Secret meetings, phone taps, Russian oil money and mysterious intelligence dossiers: the swirling scandal over Donald Trump’s ties to Moscow has all the makings of a classic spy novel — whose ending has yet to be written.
But the maelstrom engulfing Washington over Russia’s interference in the US election last year is very real, and the political stakes have never been higher: Trump’s presidency itself.
Increasingly the story is turning to one of deliberate misinformation, leaks to the media, and worries of a high-level cover-up.
The plot appears simple: Moscow, aiming to damage the presidential prospects of Democrat Hillary Clinton, deployed hacked documents and misinformation to boost the campaign of rival Trump.
But underlying that is the explosive question: did Trump’s campaign collude with Moscow?
That’s where the wiretaps, a former British spy’s dossier on contacts between Trump’s campaign and Russian intelligence, Trump’s business dealings with Russian tycoons, and cryptic statements by US spy chiefs, take hold of the plot.
The Director of National Intelligence and the heads of the FBI, CIA, and National Security Agency announced on January 6 that they were convinced that Russian President Vladimir Putin had masterminded the effort to manipulate the November election.
But they held back their evidence. Nor did they comment on the report by Christopher Steele, a former British MI6 agent, that details numerous alleged communications between Trump advisors and Russian officials during 2016.
The Steele report, which has not been substantiated and has been rejected by the White House as “fake news,” lies at the heart of suspicions of collusion. It also, provocatively, suggests Putin has possession of a sex video secretly filmed in 2013 while Trump was in Moscow.
Like any good political yarn, the story has unfolded with a kaleidoscopic cast of characters.
A key mystery man throughout is Russia’s chummy ambassador Sergey Kislyak, who appears to have met Trump and everyone around him during the campaign.
There is Michael Flynn, a former US military intelligence chief who was generously paid to attend a gala of Russia’s RT television in December 2015, where he sat together with Putin. It was Flynn’s half-truths about his calls with Kislyak that forced him out of his new job as White House national security advisor in February.
Another key person is Paul Manafort, who spent years working for Moscow-backed Ukraine leader Viktor Yanukovych before becoming Trump’s campaign chief.

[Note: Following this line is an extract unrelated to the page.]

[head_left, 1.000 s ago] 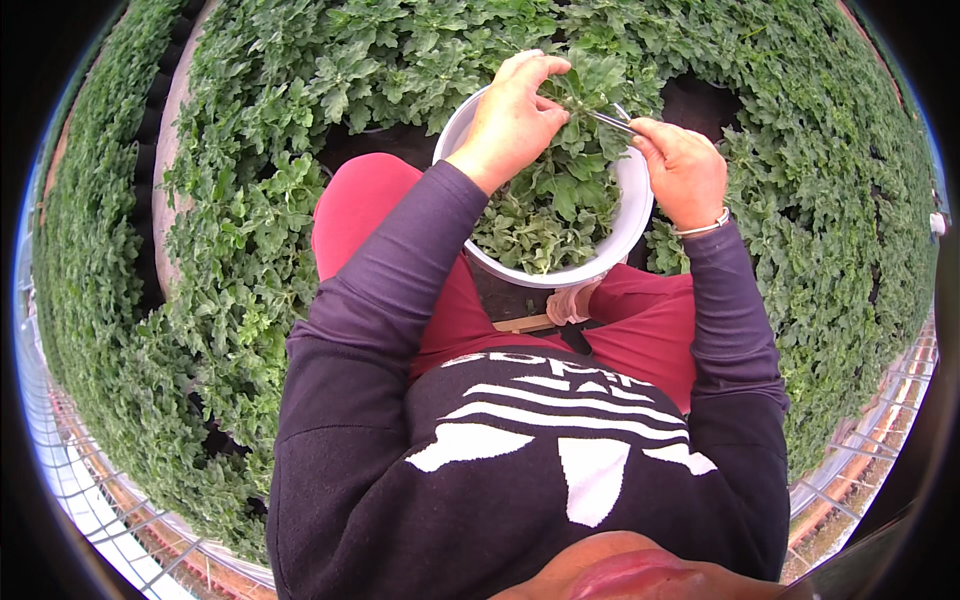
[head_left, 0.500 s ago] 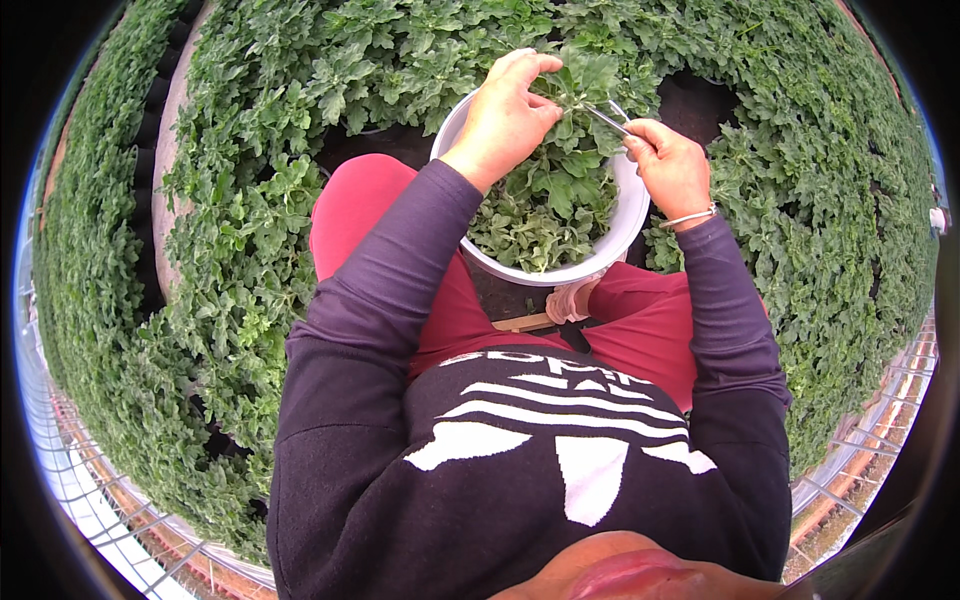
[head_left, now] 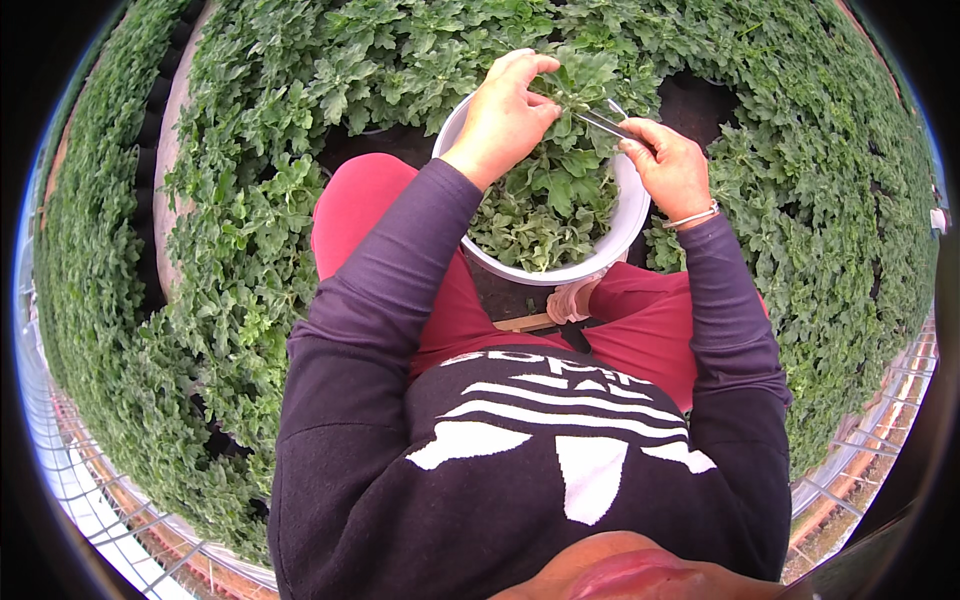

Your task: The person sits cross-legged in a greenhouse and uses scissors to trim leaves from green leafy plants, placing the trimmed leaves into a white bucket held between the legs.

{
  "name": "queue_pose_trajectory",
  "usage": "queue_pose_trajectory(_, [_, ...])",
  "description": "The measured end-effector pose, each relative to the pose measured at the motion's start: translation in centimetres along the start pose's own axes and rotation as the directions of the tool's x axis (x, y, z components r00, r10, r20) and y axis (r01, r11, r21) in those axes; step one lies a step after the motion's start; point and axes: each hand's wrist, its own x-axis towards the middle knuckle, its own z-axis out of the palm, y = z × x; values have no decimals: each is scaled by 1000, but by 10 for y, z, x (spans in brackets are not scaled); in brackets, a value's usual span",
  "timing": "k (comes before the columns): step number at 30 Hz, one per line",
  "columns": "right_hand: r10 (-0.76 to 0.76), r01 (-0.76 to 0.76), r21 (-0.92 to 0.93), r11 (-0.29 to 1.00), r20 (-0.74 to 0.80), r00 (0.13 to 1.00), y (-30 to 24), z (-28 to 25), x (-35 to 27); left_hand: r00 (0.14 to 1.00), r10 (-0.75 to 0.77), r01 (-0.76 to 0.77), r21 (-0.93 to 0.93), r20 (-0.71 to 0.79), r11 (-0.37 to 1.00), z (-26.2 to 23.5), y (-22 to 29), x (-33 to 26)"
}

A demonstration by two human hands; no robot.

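Note:
A white bucket (head_left: 632,215) stands between my knees, with loose green leafy cuttings (head_left: 540,235) inside. At its far rim my left hand (head_left: 508,115) is closed at the fingertips on a leafy shoot (head_left: 580,85). My right hand (head_left: 668,170) grips a slim two-pronged metal tool (head_left: 605,124), with the prongs apart and pointing left toward the shoot's stem. Whether it is scissors or tweezers I cannot tell. Leaves hide part of the left fingertips and the tool's tips.
Dense green leafy plants (head_left: 260,200) surround me on both sides and ahead. Dark ground (head_left: 695,110) shows in a gap right of the bucket. A pale strip (head_left: 172,160) runs along the left. Beneath me lies part of a wooden piece (head_left: 525,323). Wire mesh (head_left: 860,460) edges the lower right.
The tool in my right hand has tilted slightly and its longer prong has shifted left and down. My left hand has stayed almost still at the shoot.

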Motion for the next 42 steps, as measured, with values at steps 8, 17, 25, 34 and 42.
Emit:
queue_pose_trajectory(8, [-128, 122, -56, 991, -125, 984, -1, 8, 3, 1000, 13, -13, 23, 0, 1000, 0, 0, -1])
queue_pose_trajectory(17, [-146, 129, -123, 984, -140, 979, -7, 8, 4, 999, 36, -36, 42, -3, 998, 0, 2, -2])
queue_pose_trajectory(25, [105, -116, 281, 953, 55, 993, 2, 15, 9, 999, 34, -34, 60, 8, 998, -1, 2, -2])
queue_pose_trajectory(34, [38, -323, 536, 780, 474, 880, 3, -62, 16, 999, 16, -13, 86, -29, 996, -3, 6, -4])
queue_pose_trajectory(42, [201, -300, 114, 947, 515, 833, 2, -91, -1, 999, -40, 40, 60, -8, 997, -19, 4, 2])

Did he also have contact with Russian intelligence, as the New York Times suggests?
Jared Kushner, Trump’s son-in-law, met with Russia’s ambassador and a top Russian banker in December. Jeff Sessions, the Trump government’s attorney general, first said he never met Kislyak during the campaign and then admitted to doing so. Carter Page, a Trump advisor and former Moscow-based banker, also met the omnipresent Moscow envoy and other Russian officials.
The question now is whether various investigations will go ahead, without interference. The FBI is conducting a counterintelligence probe, under the lead of a director already under a cloud for his own alleged interference in the election, which hurt Clinton.
The House and Senate intelligence committees, which are privy to classified intelligence, are also investigating.
But the House committee probe appears under threat. Its chief, Republican Devin Nunes, cancelled a planned open hearing this week after he “discovered” secret surveillance documents that he said showed Trump and associates were picked up in “incidental collections” by US intelligence agencies. Nunes later admitted having received the documents during a surreptitious visit to a White House “safe” room last week.
Rather than share the information with his committee, Nunes made a very visible trip to present it to Trump, who said it “somewhat” vindicated his unproven charge that former president Barack Obama had ordered the intelligence agencies to wiretap Trump Tower during the campaign.
Since then Nunes has revealed nothing about the information he received, drawing sharp criticism and calls to step down. Jackie Speier, a Democratic member of the committee, said the moves smack of an effort by the White House and Nunes to shut down the House investigation.
“I don’t think the president wants this investigation to go forward,” she told MSNBC on Tuesday.
At the center, of course, is Trump, who has animated the story with his off-the-cuff tweets. But he perpetuates suspicions by criticizing US intelligence bodies, the media, and Democrats, while praising the Russians.
His focus has been to defend his election victory as legitimate while changing the subject.
“Why isn’t the House Intelligence Committee looking into the Bill & Hillary deal that allowed big Uranium to go to Russia,” he tweeted Monday in a reference to the Clintons.
Trump’s tweets, Nunes’ evasive tactics, and denials by Trump aides of any wrongdoing have failed to kill the plot. Yet the question remains, was there any real collusion with Moscow? Trump’s opponents are certain there is; his defenders say it is all smoke.
John McCain, the veteran Republican senator, adapted a classic metaphor to suggest how it will unroll.
“I think there are a lot of shoes to drop from this centipede.”